The concepts of particle-wave duality led Schrodinger to derive the equation that governs the matter wave function, given by:

$-\frac{{\hslash }^2}{2m}\frac{{\partial }^2\Psi \left(x,t\right)}{\partial x^2}{\partial }^2+V\left(x,t\right)\Psi \left(x,t\right)=\iota \hslash \frac{\partial \Psi \left(x,t\right)}{\partial t}$ (1)

where $\hslash$ is the reduced Planck constant given by

${\hslash }^2=\frac{h}{2\pi }$

and, $V\left(x,t\right)$ is the potential energy function, $\Psi \left(x,t\right)$ is the wave function.

The general wave function of the type shown in Equation (2) can only be a solution to Schrodinger’s Equation (1), if $\gamma =\sqrt{-1}$ , which can be seen in the imaginary part on the R.H.S of Equation (1).

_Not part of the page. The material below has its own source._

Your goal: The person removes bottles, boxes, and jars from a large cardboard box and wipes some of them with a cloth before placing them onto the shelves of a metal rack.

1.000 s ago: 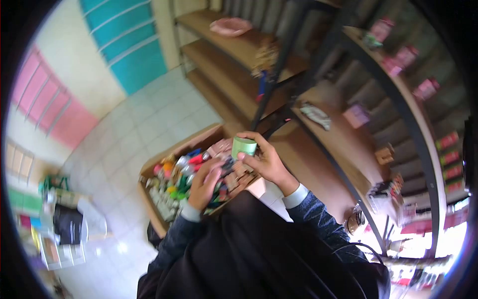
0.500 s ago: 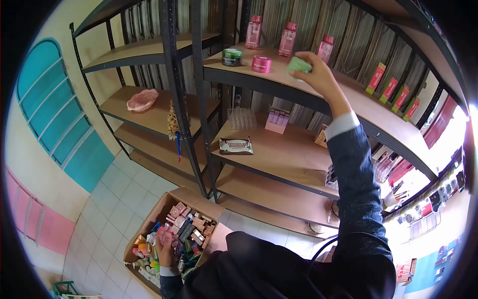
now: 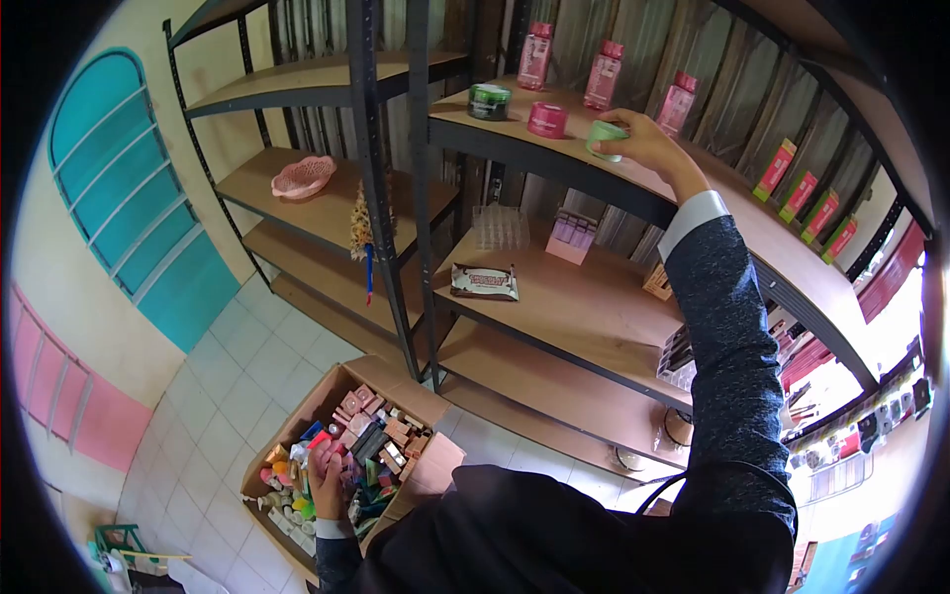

$\Psi \left(x,t\right)=\cos \left(kx-\omega t\right)+\gamma \sin \left(kx-\omega t\right)$ (2)

The imaginary part is associated with the time derivative. Interestingly, the imaginary part also appears in the theory of relativity in a four-dimensional space-time metric where the fourth dimension is “ιct” , which then flows into all of the relativistic treatments.

The link between the theoretical description given by Schrodinger and experimentation was provided by Max Born ( Born, 1926 ), according to whom, if the wave function of a particle has the value Ψ at some point x, then the probability of finding the particle between x and x + dx is proportional to ${\left|\Psi \right|}^{2}dx$ . It is important to note that the wave function is not a physical wave that we are used to seeing such as a water wave or a wave in a string, rather it is a wave of probabilities, where the position x in $\Psi \left(x,t\right)$ is related to the probability of finding the particle.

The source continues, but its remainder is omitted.